OK Google: Scan This Slide
An algorithm trained to detect breast cancer tumors could be used as a “spell check” for pathologists
Luke Turner |
Google is the most frequently used search engine around the world – but what if its power of investigation could be used to search for tumors? The artificial intelligence (AI) team at Google have taken a step toward realizing this ambition by developing an algorithm that could act as a “spell check” for pathologists. Known as LYmph Node Assistant (LYNA), the tool can scan digital images of breast cancer patients’ lymph nodes to detect how much of the cancer has spread beyond the breasts. Yun Liu of the Google AI team hopes that the method will allow pathologists to work more efficiently and accurately.
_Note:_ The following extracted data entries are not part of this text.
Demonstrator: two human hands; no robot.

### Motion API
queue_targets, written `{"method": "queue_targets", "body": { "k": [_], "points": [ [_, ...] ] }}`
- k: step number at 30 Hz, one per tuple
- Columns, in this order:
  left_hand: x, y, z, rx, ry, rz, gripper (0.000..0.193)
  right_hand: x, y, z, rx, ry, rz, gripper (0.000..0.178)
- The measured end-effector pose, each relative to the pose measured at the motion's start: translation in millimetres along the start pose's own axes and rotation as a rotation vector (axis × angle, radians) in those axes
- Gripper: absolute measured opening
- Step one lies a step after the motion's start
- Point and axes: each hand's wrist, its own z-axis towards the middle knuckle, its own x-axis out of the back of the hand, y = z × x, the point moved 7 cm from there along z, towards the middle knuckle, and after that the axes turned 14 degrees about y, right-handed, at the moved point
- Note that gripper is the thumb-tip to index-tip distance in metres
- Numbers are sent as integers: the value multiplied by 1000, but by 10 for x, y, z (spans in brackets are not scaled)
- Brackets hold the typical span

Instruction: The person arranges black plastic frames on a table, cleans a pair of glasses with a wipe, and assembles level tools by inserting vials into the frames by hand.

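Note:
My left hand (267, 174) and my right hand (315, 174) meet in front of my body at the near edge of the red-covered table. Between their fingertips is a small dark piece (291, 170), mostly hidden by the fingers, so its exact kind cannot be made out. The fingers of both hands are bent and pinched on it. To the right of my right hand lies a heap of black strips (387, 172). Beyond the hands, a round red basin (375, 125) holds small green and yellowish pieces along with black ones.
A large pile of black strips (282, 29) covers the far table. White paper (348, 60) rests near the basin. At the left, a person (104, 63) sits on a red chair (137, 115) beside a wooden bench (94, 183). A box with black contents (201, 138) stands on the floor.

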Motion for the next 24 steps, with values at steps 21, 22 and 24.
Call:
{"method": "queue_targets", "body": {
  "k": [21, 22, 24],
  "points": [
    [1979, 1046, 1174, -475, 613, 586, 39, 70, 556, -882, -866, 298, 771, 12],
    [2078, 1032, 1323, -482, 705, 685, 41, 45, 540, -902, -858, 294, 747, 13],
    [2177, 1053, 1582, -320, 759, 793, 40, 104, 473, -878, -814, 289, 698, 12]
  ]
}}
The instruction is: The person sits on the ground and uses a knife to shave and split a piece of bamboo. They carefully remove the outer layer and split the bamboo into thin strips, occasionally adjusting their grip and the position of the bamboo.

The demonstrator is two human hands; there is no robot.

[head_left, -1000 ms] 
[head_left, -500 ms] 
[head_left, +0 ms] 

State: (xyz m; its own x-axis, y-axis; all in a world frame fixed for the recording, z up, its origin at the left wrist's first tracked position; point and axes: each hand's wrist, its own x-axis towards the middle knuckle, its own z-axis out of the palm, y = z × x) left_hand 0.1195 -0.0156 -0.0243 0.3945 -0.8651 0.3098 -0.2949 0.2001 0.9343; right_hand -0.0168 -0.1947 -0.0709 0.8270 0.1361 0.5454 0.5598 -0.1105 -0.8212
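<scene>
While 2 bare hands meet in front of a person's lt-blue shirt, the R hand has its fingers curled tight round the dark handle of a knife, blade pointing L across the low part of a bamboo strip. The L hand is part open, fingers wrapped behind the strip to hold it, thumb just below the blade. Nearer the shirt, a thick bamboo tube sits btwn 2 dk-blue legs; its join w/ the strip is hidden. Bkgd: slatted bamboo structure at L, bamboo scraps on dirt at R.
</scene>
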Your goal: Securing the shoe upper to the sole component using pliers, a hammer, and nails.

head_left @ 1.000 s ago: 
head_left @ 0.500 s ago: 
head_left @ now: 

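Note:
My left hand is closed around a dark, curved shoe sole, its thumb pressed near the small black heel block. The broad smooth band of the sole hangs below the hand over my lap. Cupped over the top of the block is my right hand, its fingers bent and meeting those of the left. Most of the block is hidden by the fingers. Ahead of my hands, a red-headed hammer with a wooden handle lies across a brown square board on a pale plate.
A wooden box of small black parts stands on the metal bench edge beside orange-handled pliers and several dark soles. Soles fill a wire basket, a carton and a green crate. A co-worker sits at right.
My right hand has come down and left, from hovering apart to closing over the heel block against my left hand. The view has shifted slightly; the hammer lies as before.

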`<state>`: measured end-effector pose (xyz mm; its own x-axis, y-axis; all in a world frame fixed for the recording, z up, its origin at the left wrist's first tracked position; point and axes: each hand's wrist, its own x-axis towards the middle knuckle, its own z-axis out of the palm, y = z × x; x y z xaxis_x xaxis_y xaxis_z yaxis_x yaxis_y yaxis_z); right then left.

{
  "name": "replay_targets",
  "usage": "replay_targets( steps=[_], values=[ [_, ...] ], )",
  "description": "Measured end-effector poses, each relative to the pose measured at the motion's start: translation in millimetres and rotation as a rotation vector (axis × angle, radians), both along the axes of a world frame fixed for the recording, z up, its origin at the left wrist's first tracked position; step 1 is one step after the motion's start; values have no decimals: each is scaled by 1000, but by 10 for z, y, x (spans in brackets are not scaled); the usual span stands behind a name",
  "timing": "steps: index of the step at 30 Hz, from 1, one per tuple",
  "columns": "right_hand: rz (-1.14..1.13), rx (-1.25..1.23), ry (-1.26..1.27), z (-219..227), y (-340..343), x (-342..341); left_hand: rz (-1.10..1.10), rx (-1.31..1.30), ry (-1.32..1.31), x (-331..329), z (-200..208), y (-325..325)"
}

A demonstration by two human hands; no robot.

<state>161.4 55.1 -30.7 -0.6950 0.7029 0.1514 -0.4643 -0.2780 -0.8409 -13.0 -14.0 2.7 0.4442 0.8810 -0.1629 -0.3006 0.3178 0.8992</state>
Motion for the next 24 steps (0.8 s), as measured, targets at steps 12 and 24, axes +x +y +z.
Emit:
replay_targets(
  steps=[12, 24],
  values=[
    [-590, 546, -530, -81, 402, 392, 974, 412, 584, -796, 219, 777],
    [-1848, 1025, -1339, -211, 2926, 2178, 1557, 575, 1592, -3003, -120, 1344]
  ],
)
“We trained the algorithm to identify metastatic breast cancer in lymph node specimens. As it saw more and more examples, the algorithm gradually learned to distinguish tumor from non-tumor, to the point where it is more than 99 percent accurate on image patches,” Liu says. This figure should be interpreted with a degree of caution, because – although it refers to the ability to identify whether or not an image contains cancer – most of the lymph node images shown to the algorithm did not contain cancer. Despite this, the algorithm was able to detect the exact location of 91 percent of tumors from the CAMELYON dataset (when allowed one false negative per slide). Considering that a pathologist detected 72 percent of tumor foci in the same 130 slides over a 30-hour period, the algorithm’s accuracy is striking.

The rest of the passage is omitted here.